● What the task requires
Lines of the material that include the string "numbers" should be returned.
/---
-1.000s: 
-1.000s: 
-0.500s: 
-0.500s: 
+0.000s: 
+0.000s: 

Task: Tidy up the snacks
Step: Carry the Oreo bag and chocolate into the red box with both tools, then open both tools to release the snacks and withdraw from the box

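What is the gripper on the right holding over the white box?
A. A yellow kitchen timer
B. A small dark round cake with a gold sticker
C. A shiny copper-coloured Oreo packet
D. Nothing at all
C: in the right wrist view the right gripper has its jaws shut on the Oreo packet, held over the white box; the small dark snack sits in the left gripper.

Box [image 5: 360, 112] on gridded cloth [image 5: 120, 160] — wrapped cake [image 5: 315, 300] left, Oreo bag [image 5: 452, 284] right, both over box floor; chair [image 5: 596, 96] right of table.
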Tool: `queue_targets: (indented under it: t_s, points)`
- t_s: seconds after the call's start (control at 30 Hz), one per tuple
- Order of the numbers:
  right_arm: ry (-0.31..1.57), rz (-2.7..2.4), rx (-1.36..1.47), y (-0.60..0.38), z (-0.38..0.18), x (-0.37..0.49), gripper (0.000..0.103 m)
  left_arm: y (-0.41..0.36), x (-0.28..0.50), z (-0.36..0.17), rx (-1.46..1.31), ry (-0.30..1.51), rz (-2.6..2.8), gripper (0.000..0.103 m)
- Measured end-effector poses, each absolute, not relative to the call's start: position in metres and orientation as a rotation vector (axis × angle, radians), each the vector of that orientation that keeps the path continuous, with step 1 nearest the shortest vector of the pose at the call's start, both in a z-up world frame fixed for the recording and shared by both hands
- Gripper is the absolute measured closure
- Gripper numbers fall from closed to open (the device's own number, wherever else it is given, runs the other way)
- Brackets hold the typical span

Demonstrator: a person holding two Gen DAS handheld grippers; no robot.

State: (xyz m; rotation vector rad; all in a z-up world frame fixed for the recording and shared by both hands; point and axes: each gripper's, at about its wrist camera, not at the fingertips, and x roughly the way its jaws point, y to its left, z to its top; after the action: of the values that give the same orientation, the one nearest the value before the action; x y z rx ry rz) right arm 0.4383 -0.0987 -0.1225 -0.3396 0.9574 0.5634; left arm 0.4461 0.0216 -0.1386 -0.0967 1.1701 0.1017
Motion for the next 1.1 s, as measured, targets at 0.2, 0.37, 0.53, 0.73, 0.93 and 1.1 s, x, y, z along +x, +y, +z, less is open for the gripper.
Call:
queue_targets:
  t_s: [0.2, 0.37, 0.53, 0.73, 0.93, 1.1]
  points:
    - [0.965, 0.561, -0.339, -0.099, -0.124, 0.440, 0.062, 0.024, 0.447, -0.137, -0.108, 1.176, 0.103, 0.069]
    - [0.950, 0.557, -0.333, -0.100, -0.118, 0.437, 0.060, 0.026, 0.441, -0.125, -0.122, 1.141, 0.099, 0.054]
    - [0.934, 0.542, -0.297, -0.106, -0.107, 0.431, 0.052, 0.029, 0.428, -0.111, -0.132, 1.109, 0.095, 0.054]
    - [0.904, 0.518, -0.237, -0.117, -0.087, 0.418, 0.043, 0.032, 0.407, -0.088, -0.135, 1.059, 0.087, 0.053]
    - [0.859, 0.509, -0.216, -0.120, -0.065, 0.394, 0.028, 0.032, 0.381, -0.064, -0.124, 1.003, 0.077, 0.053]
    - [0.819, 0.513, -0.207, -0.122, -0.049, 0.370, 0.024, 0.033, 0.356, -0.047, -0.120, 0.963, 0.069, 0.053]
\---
● Reply
- Order of the numbers:
- Gripper numbers fall from closed to open (the device's own number, wherever else it is given, runs the other way)

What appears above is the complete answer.